New Art Exhibits, Arts Journalist, and Arts Funding in Miami, FL


“Uhuru Konsyan honoring Arthur McDuffie” by Eddie Arroyo, 2020, is part of the “Talking to Real Americans” show at Spinello Projects until March 19, 2022.

Local Miami artists are often associated with contemporary formats like street art, installations, photography and multimedia. A trio of recent exhibitions showcase the strength of Miami-based painters in very different ways.

For the past 50 years, Cuban-born Arturo Rodriguez has lived and worked in Miami, creating a body of fantastical oil paintings that feature in the collections of the Whitney Museum of American Art, the Metropolitan Museum of Art, the Smithsonian American Art Museum and the Israel Museum in Jerusalem, among many others. His current exhibition, at the LnS Gallery near Coconut Grove, includes a series of large-scale paintings based on three major works of literature: Joseph Conrad’s ‘Heart of Darkness’, Herman Melville’s ‘Moby Dick’ and ‘Journey to the End by Louis-Ferdinand Celine. of the night.”

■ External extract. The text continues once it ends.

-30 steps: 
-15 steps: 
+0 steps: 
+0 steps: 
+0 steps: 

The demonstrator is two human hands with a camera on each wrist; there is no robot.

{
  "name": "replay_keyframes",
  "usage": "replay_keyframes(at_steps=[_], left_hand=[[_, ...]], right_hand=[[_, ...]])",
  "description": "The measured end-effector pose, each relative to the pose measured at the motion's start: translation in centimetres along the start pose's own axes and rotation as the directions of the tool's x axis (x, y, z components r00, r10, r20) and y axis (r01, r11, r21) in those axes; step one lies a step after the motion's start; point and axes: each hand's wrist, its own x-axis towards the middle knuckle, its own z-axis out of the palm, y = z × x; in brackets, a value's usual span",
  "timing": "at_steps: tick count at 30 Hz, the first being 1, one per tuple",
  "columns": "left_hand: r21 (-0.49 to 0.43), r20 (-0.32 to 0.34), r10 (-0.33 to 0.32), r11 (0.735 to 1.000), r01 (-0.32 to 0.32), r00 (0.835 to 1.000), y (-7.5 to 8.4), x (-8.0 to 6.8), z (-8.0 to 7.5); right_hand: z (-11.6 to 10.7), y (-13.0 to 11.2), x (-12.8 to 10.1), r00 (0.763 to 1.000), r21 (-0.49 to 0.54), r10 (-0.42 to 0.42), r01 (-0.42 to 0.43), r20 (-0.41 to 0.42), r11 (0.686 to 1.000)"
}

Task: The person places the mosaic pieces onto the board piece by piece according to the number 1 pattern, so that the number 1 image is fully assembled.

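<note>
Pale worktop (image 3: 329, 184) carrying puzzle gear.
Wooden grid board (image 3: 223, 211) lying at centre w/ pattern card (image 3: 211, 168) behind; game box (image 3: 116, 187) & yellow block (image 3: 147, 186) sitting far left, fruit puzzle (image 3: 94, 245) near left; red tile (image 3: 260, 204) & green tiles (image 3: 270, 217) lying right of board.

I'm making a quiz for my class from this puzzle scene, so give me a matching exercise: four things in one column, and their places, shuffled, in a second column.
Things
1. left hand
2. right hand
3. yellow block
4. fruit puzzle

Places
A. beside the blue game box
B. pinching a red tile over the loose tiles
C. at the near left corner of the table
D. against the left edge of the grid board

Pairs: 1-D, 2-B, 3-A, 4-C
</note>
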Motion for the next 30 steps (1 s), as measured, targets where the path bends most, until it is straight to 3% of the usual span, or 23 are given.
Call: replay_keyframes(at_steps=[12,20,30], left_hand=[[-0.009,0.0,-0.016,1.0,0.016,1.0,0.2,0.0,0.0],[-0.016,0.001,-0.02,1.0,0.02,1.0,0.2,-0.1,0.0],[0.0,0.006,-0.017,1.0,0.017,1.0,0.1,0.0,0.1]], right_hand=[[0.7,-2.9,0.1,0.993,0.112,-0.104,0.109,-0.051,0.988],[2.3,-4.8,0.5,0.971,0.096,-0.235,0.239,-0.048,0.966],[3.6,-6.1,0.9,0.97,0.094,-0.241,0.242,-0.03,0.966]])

The vibrant and emotional works were painted in response to the pandemic. While the imagery as a whole seems impressionistic at times, a closer look reveals a sharp shot of neat strokes, historical references, and humor. Many depict his own domestic life (wife and partner DEMI is also an artist) in a wry, swirling sea of ​​upheaval that still feels familiar.

Through April 9 at LnS Gallery, 2610 SW 28th Lane, Miami;

Heart of Darkness 2020-2021 Oil on canvas 68 x56 inches.jpeg
“Heart of Darkness,) 2020-2021, by Arturto Rodriguez, was painted during the pandemic. It is part of his solo exhibition at the LnS Gallery until April 9, 2022.

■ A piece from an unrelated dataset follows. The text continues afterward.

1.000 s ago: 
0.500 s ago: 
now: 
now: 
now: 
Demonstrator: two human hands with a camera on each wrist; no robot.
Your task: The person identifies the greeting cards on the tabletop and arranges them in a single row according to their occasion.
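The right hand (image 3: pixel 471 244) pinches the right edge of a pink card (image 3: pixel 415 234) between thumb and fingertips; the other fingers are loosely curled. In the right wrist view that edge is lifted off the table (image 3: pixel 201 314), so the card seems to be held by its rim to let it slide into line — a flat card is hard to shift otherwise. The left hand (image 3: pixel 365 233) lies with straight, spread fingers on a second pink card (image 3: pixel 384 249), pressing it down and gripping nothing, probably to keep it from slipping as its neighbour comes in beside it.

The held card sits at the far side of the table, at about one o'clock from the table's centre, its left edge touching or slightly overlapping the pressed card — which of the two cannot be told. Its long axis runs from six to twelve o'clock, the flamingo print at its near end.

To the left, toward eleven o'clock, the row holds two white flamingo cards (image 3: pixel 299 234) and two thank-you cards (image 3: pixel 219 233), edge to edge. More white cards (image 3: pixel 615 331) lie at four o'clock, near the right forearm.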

Eddie Arroyo was Little Havana born and raised during the Mariel era. His Colombian mother and Peruvian father attempted to avoid the highly politicized actions of the time; although his father was an avid painter, his practical parents discouraged him from pursuing a career in art.

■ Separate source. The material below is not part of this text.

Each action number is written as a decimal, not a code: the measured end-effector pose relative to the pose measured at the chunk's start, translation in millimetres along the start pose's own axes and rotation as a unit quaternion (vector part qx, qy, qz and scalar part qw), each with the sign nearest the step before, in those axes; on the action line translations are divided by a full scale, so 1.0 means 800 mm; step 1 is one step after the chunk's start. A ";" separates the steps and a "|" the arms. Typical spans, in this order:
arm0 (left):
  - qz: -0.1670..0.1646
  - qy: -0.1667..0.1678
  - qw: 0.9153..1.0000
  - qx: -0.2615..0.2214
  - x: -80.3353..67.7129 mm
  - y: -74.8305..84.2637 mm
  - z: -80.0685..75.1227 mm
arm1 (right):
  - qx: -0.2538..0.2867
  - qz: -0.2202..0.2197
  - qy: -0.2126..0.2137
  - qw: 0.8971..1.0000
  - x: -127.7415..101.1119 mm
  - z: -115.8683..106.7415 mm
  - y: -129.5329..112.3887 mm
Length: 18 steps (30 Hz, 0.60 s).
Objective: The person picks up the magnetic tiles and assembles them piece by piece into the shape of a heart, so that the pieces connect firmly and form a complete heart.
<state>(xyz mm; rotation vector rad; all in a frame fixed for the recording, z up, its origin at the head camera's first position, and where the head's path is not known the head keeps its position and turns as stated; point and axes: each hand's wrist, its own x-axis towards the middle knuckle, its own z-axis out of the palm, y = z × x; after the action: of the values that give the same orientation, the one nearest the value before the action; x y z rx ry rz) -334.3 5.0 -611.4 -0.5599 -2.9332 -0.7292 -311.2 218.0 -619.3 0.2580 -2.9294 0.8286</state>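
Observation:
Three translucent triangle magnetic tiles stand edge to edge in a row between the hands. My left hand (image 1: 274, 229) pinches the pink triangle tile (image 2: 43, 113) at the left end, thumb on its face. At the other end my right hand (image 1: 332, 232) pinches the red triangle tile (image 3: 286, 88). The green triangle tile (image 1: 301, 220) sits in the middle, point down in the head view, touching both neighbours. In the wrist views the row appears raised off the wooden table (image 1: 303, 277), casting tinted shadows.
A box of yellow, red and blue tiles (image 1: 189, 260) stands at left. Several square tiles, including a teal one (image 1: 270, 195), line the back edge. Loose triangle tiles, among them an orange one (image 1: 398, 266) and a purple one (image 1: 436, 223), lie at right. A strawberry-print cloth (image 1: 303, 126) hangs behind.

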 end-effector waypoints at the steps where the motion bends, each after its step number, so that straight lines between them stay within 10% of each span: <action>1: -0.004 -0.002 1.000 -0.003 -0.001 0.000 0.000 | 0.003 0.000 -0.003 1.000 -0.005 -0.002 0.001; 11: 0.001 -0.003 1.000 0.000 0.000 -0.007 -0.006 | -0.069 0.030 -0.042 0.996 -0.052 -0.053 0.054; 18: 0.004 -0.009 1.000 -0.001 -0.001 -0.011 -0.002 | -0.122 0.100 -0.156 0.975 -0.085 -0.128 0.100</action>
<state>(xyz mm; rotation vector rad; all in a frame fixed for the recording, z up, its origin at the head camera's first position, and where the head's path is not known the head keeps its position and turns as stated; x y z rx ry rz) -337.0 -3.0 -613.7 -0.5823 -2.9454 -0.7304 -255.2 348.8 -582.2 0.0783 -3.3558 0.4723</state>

Still, Arroyo pursued art studies at FIU. Although he followed his parents in practice — he had a long day job as an administrator — his painting prowess earned him a spot at the 2019 Whitney Biennial for protest-focused work.

October 18, 2021 140 PM, 2021 acrylic on linen 60 x 72 in.jpg
“October 18, 2021, 1:40 p.m.” by Eddie Arroyo depicts a moment of protest. He is on the “Talking to Real Americans” show at Spinello Projects until March 19, 2022.

His current show “Talking to Real Americans” at Spinello Projects in Allapattah, grew out of his participation in anti-gentrification protests in Little Haiti. A tour by an activist of Chinatown during his trip to New York at the opening of Whitney heightened his awareness. He and other artists later pulled out of the show in protest at a board member’s business interests.

Today, that exploration has extended to land use, environmental issues, wage inequality and white supremacy, he says, and a broad examination of empire and fascism. Each of the striking canvases – executed in acrylics – captures a moment from the Miami protest, with its context explained on the back.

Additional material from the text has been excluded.